→ **Exercise aim**: Without any of the pictures, set down the data below exactly.
================
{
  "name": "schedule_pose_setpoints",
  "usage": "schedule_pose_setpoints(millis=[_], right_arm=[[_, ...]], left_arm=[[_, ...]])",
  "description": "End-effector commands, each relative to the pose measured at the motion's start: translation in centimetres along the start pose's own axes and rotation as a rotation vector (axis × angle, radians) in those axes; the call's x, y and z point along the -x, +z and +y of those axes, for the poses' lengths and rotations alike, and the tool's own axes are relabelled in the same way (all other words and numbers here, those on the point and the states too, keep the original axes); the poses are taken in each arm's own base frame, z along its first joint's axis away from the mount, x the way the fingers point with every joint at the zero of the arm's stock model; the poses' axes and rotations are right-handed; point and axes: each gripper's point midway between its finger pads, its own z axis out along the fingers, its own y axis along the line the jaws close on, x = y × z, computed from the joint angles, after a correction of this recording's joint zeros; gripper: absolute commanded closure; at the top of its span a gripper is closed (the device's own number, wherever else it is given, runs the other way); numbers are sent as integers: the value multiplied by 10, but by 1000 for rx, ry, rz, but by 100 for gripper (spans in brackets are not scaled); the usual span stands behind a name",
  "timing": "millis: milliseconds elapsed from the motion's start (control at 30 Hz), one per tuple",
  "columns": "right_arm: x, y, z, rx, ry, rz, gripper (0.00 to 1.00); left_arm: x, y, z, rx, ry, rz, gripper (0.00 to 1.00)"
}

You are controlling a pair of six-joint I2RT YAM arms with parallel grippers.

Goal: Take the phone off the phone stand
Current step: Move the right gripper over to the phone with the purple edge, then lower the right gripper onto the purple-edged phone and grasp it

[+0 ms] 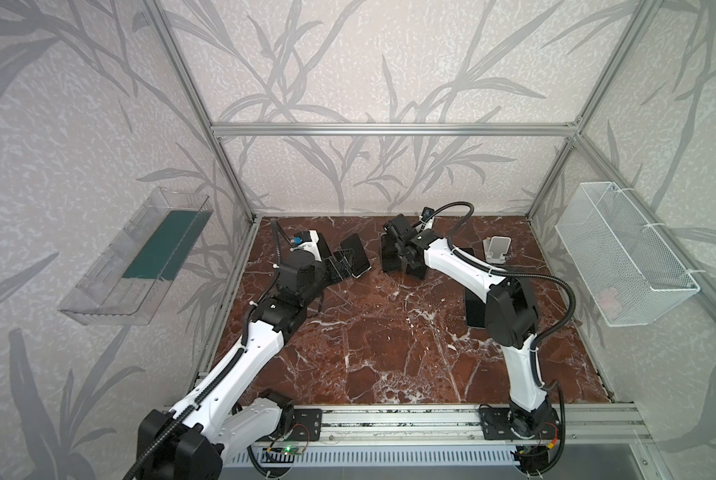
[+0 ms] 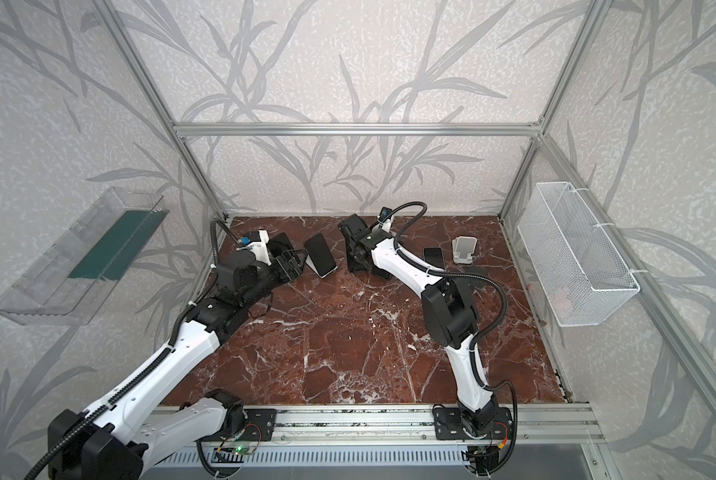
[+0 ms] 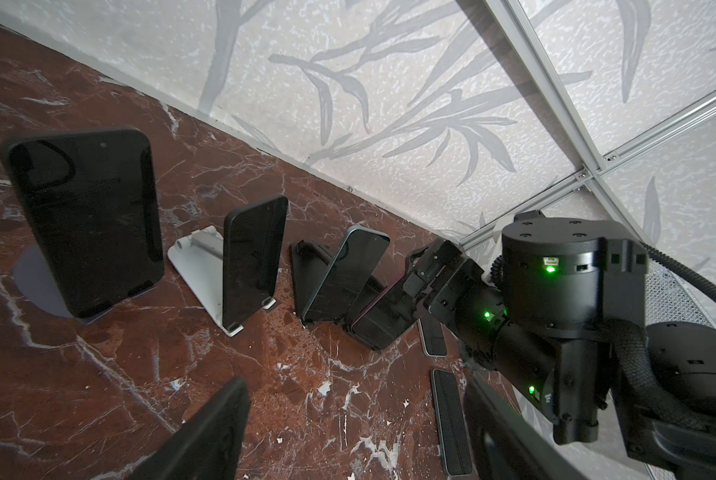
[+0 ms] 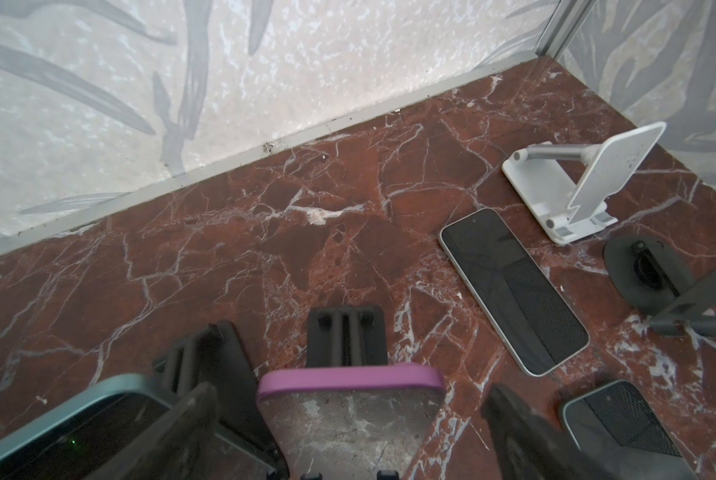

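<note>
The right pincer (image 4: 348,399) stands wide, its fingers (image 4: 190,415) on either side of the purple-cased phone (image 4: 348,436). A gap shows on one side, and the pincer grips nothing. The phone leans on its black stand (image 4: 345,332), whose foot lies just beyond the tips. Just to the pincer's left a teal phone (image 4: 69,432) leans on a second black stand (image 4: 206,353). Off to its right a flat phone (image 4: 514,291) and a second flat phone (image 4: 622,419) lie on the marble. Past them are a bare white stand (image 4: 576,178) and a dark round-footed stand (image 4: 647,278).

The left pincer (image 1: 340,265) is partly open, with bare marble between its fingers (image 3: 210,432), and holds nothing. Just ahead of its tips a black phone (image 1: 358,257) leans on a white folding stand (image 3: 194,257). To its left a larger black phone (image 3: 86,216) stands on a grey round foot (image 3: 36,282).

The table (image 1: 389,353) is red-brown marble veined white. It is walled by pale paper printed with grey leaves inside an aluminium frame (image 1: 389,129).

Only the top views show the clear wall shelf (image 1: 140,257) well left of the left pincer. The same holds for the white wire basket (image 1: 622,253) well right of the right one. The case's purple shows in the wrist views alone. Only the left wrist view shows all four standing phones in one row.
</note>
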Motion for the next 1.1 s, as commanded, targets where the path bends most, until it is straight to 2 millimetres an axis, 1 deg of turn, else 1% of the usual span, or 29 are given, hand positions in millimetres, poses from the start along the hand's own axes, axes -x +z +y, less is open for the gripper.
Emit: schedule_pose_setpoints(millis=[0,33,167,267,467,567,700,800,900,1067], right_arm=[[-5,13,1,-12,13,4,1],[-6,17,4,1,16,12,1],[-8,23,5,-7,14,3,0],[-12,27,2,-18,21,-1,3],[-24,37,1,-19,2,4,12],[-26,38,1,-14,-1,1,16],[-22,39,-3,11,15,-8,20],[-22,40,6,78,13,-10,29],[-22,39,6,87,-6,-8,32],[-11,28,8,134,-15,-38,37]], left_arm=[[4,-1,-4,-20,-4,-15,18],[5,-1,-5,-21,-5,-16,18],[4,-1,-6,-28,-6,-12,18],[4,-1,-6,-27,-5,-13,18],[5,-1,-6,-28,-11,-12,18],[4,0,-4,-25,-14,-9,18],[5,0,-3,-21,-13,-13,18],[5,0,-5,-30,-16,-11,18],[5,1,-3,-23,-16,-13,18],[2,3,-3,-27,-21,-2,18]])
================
→ **Response area**:
{
  "name": "schedule_pose_setpoints",
  "usage": "schedule_pose_setpoints(millis=[_], right_arm=[[_, ...]], left_arm=[[_, ...]])",
  "description": "End-effector commands, each relative to the pose measured at the motion's start: translation in centimetres along the start pose's own axes and rotation as a rotation vector (axis × angle, radians) in those axes; the call's x, y and z point along the -x, +z and +y of those axes, for the poses' lengths and rotations alike, and the tool's own axes are relabelled in the same way (all other words and numbers here, those on the point and the states too, keep the original axes); the poses are taken in each arm's own base frame, z along its first joint's axis away from the mount, x the way the fingers point with every joint at the zero of the arm's stock model; the poses' axes and rotations are right-handed; point and axes: each gripper's point midway between its finger pads, its own z axis out along the fingers, its own y axis along the line the jaws close on, x = y × z, computed from the joint angles, after a correction of this recording's joint zeros; gripper: absolute commanded closure; at the top of its span a gripper is closed (the device's own number, wherever else it is given, runs the other way); numbers are sent as integers: the value multiplied by 10, but by 1000 for rx, ry, rz, but by 100 for gripper (spans in brackets are not scaled); the usual span stands behind a name",
  "timing": "millis: milliseconds elapsed from the motion's start (control at 30 Hz), one per tuple",
  "columns": "right_arm: x, y, z, rx, ry, rz, gripper (0.00 to 1.00); left_arm: x, y, z, rx, ry, rz, gripper (0.00 to 1.00)"
}

You are controlling a pair of six-joint I2RT YAM arms with parallel grippers.

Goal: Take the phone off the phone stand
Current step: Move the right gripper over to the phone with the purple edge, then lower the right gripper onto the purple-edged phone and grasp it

[+0 ms] 
[+0 ms] 
[+0 ms] 
[+0 ms] 

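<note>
The right pincer (image 4: 348,399) stands wide, its fingers (image 4: 190,415) on either side of the purple-cased phone (image 4: 348,436). A gap shows on one side, and the pincer grips nothing. The phone leans on its black stand (image 4: 345,332), whose foot lies just beyond the tips. Just to the pincer's left a teal phone (image 4: 69,432) leans on a second black stand (image 4: 206,353). Off to its right a flat phone (image 4: 514,291) and a second flat phone (image 4: 622,419) lie on the marble. Past them are a bare white stand (image 4: 576,178) and a dark round-footed stand (image 4: 647,278).

The left pincer (image 1: 340,265) is partly open, with bare marble between its fingers (image 3: 210,432), and holds nothing. Just ahead of its tips a black phone (image 1: 358,257) leans on a white folding stand (image 3: 194,257). To its left a larger black phone (image 3: 86,216) stands on a grey round foot (image 3: 36,282).

The table (image 1: 389,353) is red-brown marble veined white. It is walled by pale paper printed with grey leaves inside an aluminium frame (image 1: 389,129).

Only the top views show the clear wall shelf (image 1: 140,257) well left of the left pincer. The same holds for the white wire basket (image 1: 622,253) well right of the right one. The case's purple shows in the wrist views alone. Only the left wrist view shows all four standing phones in one row.
</note>
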Motion for the next 1.1 s, as commanded, targets where the path bends most, until it is straight to 2 millimetres an axis, 1 deg of turn, else 1% of the usual span, or 29 are given, hand positions in millimetres, poses from the start along the hand's own axes, axes -x +z +y, less is open for the gripper.
Emit: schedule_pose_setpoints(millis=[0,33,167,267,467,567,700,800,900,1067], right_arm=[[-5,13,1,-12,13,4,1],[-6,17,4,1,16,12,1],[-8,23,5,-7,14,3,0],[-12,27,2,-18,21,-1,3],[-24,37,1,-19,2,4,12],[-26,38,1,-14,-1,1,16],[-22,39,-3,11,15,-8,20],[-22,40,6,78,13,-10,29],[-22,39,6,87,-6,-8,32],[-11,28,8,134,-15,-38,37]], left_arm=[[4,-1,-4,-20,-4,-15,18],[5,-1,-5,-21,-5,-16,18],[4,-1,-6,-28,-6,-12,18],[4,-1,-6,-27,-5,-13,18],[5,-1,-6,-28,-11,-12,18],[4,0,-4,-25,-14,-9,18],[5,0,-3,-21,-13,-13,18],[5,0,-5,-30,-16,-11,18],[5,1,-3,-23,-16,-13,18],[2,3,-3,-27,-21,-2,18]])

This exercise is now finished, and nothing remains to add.